**Directions for this task**. The lines to reproduce from the material below are those from the one containing "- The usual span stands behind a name" through the one containing "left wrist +", both included; write them out exactly and add nothing.

[[ Input data open ]]

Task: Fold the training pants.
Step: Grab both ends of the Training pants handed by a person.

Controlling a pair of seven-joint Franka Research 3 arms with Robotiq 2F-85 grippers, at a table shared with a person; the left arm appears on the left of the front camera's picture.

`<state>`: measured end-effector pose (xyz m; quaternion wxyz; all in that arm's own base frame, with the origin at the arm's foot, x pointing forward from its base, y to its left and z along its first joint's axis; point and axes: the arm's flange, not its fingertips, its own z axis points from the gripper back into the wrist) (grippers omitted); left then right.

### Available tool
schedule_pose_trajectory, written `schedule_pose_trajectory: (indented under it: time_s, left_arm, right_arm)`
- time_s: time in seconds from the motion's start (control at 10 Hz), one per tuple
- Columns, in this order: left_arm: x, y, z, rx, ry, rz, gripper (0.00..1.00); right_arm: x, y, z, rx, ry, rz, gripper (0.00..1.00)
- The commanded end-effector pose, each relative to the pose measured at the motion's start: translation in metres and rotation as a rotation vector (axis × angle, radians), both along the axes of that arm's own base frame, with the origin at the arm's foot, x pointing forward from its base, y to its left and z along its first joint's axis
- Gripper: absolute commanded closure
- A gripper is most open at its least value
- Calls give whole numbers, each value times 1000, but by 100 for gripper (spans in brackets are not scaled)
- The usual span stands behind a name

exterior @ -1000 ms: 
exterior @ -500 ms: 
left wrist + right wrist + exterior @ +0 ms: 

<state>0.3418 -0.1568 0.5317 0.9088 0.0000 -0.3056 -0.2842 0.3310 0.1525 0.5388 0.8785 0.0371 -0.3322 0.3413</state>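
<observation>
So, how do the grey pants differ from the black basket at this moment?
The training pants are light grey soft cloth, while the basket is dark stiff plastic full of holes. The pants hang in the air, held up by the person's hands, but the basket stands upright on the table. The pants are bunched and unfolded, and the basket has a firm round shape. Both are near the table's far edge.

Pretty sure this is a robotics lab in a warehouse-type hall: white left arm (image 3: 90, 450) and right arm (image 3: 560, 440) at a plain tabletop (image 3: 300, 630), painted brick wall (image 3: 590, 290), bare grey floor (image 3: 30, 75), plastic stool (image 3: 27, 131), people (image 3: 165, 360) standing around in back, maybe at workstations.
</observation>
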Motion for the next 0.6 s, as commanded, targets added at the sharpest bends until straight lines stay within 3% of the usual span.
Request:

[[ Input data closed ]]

**Result below**.
- The usual span stands behind a name

exterior @ -1000 ms: 
exterior @ -500 ms: 
left wrist + right wrist + exterior @ +0 ms: 

This exercise requires no further response.